5着シャマルは、ドスローからの上がり勝負になった分、思った以上に走れた印象ですが、それでもここをこの内容で走れるのなら、フェブラリーステークスでも見せ場以上があるかもしれない。そう思わせるレースぶりではありました。

その意味では、「このレースがとてもいい経験になった唯一の馬」という言い方もできそうで、この馬にとって価値ある「掲示板」になったのではないでしょうか。


7着スマッシングハーツは、明らかにインのポケットの位置を狙ってゲートから出して行きましたけど、同じことを考えていたハピの横山典Jに先を越されたのが痛かったな、と。

それでも、鞍上の意図は十分に伝わってきましたし、もしも道中でもっとペースが上がっていたら、違う結果もあったんじゃないかという走りは見せてくれましたから、やれることはすべてやった上でのこの結果。
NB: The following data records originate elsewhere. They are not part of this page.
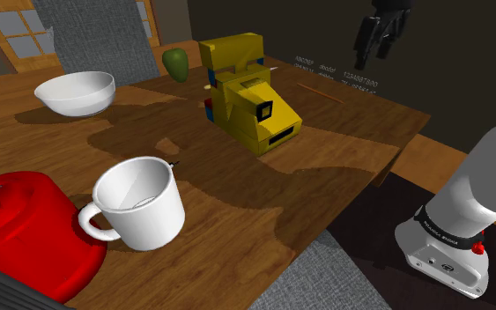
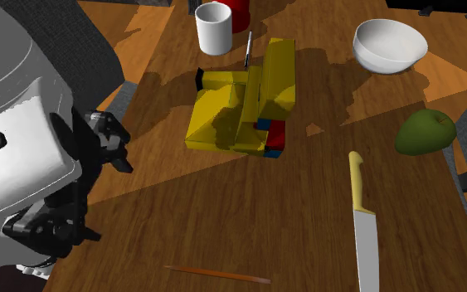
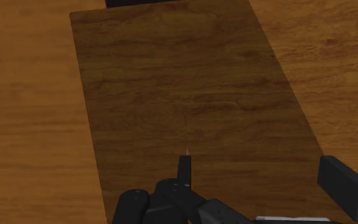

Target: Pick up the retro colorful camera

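We saw the gripper (image 1: 376,42) hovering over the wooden table (image 1: 237,204), well apart from the yellow camera (image 1: 248,99), its fingers (image 3: 346,186) spread wide and gripping nothing.

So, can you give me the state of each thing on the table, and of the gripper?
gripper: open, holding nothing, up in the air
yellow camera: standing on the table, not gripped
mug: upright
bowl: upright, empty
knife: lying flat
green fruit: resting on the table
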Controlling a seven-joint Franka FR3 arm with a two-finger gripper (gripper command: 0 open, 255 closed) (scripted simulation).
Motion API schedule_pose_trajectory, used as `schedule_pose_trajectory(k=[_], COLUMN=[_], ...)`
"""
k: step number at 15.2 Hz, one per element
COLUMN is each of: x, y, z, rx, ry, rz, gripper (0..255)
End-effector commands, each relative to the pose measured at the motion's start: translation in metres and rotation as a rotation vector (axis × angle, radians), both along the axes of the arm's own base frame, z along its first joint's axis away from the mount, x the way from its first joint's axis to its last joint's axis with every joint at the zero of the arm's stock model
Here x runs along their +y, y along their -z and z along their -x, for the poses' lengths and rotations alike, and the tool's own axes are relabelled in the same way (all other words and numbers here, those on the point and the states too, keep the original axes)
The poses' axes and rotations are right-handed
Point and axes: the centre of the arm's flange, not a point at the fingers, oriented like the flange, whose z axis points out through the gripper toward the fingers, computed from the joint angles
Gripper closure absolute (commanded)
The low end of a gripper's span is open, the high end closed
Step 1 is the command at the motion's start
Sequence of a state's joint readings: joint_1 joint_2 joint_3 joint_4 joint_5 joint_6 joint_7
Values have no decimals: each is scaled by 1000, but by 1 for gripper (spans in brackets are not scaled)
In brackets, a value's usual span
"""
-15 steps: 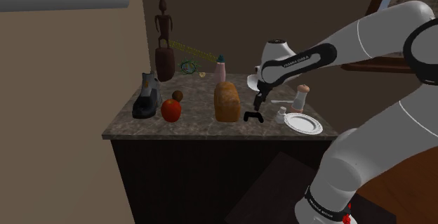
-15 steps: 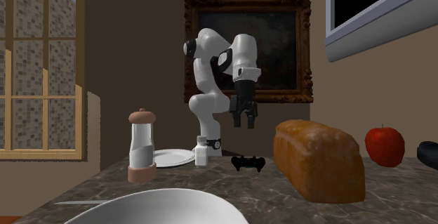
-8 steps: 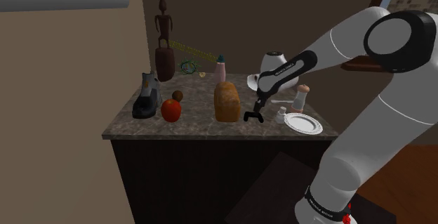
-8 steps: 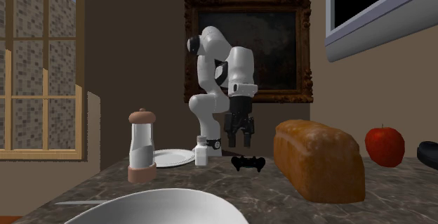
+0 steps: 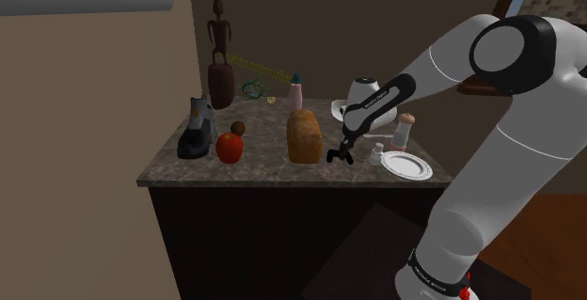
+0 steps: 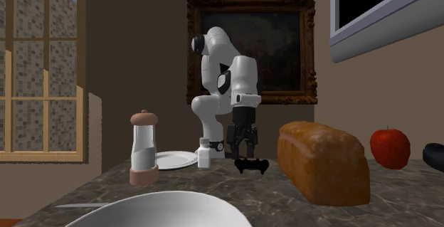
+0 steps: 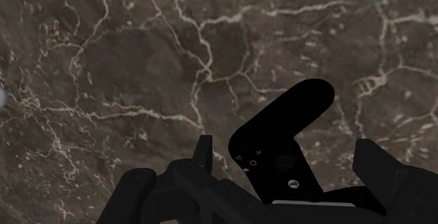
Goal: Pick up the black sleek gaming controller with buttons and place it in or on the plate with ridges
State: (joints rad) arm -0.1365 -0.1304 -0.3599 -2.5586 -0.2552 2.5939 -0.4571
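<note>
Shoulder view: marble worktop [image 5: 263, 165] carries bread loaf [image 5: 304, 138] and white plate [image 5: 406, 165]. Black controller [image 7: 281, 152] lies flat between them, so the carry looks short. Hand [image 6: 241, 156] low, fingers spread either side of the controller, not gripping.

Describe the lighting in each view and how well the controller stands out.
Shoulder view: dim, the black controller nearly merges with the dark counter. Second exterior view: brighter, the controller a plain silhouette, the bread warmly lit. Wrist view: even light, the counter's veins clear, the controller flat black save faint button marks.
</note>
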Motion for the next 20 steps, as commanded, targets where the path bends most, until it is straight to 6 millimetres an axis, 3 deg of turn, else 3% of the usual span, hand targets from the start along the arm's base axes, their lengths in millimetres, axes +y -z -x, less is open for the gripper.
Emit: schedule_pose_trajectory(k=[1, 4, 5, 14, 15, 18, 20], x=[0, 0, 0, -2, -2, -63, -64], y=[1, 1, 1, -4, -4, -20, -15], z=[0, 0, 0, -4, -4, -71, -72], rx=[0, 0, 0, -14, -14, 221, 228], ry=[0, 0, 0, 1, 1, -92, -95], rz=[0, 0, 0, 5, 5, -254, -261], gripper=[0, 0, 255, 255, 0, 0, 0])
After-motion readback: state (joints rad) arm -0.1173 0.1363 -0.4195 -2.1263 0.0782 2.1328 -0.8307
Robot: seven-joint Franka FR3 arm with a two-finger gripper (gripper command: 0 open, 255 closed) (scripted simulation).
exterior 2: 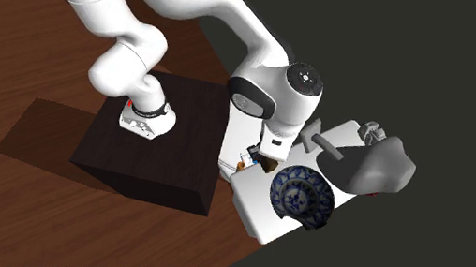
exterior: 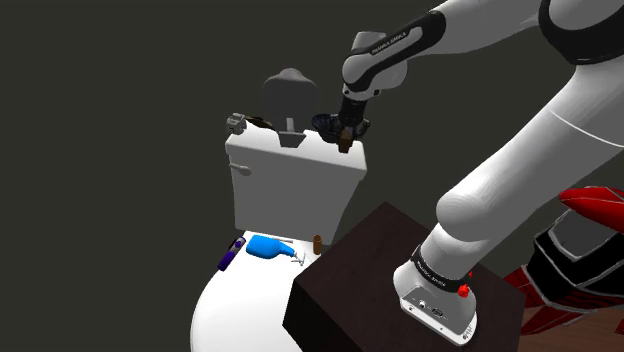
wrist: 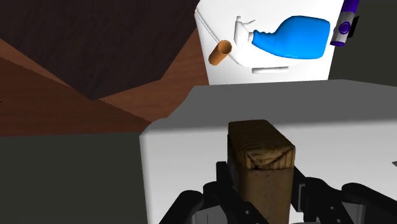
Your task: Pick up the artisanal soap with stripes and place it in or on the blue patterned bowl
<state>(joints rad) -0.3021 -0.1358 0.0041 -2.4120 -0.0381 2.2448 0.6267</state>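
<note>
Soap [wrist: 261,167] (a brown block) was clasped upright between the gripper [wrist: 263,194] fingers over the tank lid [wrist: 356,127], near its edge, presumably for carrying to the bowl [exterior 2: 302,195].

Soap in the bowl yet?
No, the gripper is shut on the soap above the white tank, and the blue patterned bowl beside it sits empty.
</note>
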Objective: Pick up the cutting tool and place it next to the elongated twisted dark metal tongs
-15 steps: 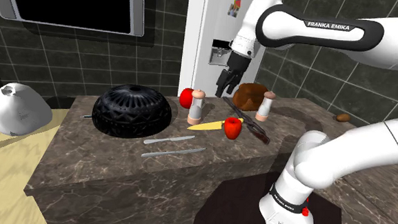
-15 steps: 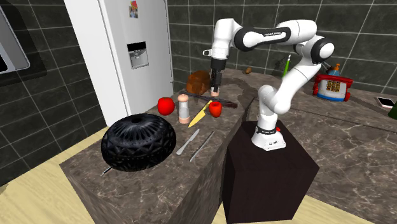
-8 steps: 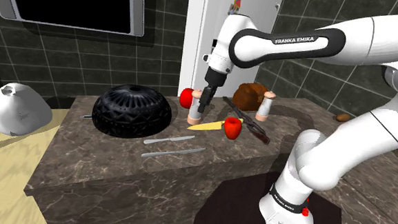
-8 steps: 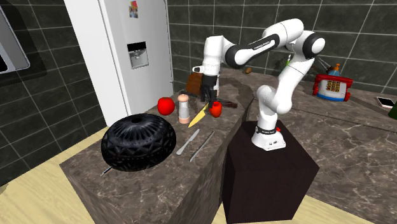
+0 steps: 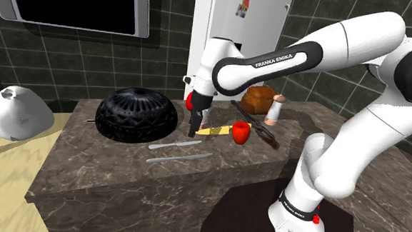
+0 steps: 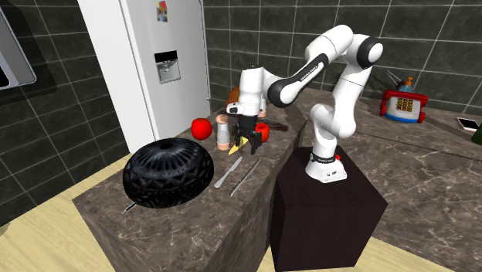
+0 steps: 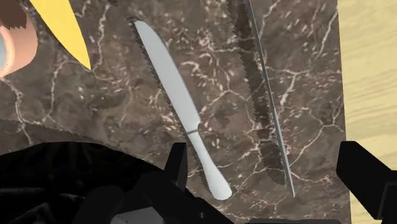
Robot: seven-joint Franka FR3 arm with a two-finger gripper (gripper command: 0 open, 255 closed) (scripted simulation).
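Thin knife (image 7: 270, 102) on counter (image 7: 210, 76) beneath spread claw (image 7: 264, 162); arm (image 5: 271, 61) arched, wrist pointing down.

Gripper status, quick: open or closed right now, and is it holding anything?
Gripper: open, jaws apart, holding nothing.
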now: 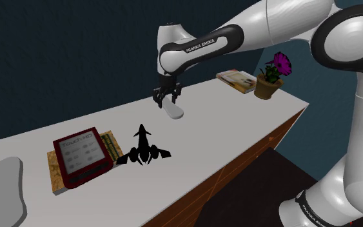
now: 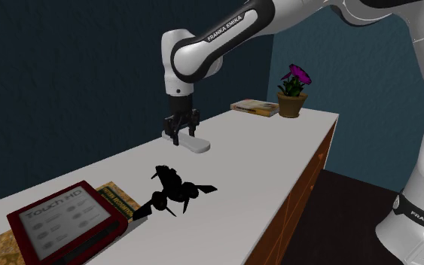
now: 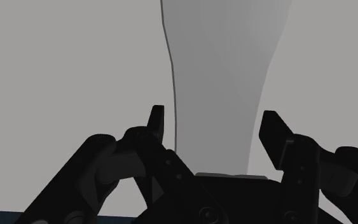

そう考えています。


12着グロリアムンディは、やはりこちらが考えていたとおり、まったくもって本調子になかったのだと思います。

この馬本来の走りからすれば、ここまで大きく負けることは絶対にありえませんから、あの調教の走りはやっぱり嘘をつかなかったようですね。


いや~、あらためてレースを振り返ってみても、2000年代後半の「スローペース症候群」を思い起こさせるようなレースでしたね。

スローペース自体が悪いということはないのですけれど、これだけのメンバーが集まった中でわざわざレースレベルを引き下げる理由はありませんから、「ジョッキーの皆さん、もうちょっと考えて乗りましょうよ!」と物申したくはなりますよ、率直に言って……。

とはいえ、年末までGⅠは続くわけですから、せめて来週以降は心震えるようなエキサイティングなレースになることを期待せずにはいられません。


最後までモヤモヤ感満載の投稿になってしまいましたけど、今回も最後までお付き合いいただきありがとうございました!